GOAL OF THE EXERCISE: Your task is to print all of the data below exactly, with no pictures included.

·····

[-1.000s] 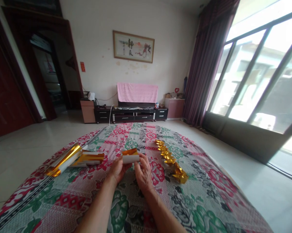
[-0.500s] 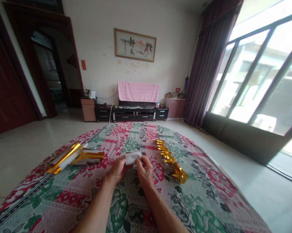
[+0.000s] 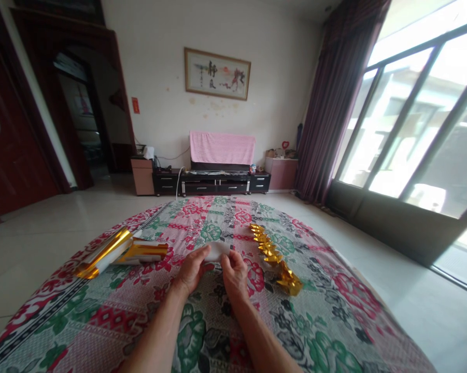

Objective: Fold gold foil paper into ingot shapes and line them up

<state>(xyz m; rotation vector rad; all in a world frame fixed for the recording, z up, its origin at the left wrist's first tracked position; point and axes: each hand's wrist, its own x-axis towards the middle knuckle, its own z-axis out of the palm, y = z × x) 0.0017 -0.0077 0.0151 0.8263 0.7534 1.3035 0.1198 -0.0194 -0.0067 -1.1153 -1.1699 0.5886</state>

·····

ANSWER FOR THIS EXERCISE:
[-1.000s] 
[-0.500s] 
[+0.000s] 

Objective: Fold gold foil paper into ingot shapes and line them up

<state>(xyz m; rotation vector rad; all in a world frame fixed for the recording, z up, its origin at the left wrist's first tracked position; point and axes: each hand's wrist, its own x-axis towards the middle knuckle, its own z-axis out of the palm, y = z × x) 0.0017 -0.0077 0.0151 0.8263 0.7534 1.3035 0.1198 -0.0194 -0.0067 -1.1153 -1.1699 0.5886</state>

Response complete; there is no more output.